Task instructions -> Identify all lines in the listing that include the word "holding", and copy them out.

Data for processing ->
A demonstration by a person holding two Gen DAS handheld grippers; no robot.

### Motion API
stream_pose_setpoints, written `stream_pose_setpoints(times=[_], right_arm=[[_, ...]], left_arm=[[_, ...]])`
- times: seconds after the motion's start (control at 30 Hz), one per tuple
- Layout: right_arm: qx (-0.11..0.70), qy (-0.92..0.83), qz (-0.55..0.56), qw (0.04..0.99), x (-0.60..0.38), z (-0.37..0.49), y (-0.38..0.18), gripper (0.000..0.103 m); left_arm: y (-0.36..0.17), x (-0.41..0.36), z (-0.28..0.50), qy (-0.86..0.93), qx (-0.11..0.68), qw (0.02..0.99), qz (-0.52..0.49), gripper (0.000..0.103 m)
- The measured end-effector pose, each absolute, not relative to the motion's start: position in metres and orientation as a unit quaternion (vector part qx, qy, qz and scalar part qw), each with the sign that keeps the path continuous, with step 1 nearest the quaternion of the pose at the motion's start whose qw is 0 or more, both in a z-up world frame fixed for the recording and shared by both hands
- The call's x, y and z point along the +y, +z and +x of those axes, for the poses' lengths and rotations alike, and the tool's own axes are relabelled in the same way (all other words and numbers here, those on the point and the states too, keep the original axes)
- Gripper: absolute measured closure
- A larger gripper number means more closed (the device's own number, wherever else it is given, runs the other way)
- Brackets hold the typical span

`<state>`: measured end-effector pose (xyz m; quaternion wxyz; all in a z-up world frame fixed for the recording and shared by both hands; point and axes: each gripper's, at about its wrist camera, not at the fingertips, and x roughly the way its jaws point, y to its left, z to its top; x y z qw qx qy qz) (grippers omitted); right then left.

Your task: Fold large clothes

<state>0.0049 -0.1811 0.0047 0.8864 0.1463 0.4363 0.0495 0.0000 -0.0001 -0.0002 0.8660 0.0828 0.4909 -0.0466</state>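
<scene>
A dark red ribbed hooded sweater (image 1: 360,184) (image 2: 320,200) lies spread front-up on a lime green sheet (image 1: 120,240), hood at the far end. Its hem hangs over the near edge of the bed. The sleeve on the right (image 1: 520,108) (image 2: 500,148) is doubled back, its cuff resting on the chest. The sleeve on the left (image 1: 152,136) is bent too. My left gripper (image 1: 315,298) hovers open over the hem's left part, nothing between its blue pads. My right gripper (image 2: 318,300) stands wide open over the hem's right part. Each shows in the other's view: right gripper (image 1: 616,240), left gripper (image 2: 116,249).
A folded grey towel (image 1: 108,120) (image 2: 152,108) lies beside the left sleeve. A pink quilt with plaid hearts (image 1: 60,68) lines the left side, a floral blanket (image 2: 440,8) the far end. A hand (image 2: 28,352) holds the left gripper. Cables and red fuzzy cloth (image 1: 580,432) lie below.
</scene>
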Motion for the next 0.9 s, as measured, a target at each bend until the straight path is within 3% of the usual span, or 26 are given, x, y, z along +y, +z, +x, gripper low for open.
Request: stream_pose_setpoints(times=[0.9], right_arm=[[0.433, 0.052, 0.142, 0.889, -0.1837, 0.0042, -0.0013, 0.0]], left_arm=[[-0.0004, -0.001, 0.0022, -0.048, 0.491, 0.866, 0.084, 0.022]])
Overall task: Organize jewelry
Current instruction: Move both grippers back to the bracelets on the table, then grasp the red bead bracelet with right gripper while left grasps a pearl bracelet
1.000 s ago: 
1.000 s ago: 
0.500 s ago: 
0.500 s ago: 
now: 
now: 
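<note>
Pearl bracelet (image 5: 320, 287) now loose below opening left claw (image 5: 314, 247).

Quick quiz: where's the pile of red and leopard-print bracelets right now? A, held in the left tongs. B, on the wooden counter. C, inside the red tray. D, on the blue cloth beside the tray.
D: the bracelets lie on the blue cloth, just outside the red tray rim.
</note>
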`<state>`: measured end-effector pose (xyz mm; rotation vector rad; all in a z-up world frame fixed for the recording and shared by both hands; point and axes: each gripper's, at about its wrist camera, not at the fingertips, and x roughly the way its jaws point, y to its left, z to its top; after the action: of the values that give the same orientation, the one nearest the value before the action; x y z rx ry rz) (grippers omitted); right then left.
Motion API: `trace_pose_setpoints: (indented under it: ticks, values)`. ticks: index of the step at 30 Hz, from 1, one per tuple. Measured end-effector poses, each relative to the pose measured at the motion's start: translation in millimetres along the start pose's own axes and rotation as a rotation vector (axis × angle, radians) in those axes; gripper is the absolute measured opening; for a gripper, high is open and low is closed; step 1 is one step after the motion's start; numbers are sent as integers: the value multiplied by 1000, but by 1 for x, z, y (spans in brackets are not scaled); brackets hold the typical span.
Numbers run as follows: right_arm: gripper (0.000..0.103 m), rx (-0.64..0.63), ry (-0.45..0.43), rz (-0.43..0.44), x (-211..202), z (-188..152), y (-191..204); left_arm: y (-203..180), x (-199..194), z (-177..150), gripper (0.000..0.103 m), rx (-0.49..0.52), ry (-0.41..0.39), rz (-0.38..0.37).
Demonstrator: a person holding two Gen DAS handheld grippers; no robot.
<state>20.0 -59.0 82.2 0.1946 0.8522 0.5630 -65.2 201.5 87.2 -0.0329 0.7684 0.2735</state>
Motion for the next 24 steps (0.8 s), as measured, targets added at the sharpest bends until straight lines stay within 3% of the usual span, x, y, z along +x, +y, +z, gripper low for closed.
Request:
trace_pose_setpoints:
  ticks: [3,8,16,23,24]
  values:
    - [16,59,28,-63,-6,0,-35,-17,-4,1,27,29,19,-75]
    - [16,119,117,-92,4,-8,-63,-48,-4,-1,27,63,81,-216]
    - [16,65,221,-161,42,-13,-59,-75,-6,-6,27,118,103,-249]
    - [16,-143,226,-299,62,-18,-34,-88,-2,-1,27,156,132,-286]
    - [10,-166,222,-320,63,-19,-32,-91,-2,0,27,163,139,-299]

Worked solution ->
A demonstration by a person holding two Gen DAS handheld grippers; no robot.
Demonstrator: a person holding two Gen DAS handheld grippers; no robot.

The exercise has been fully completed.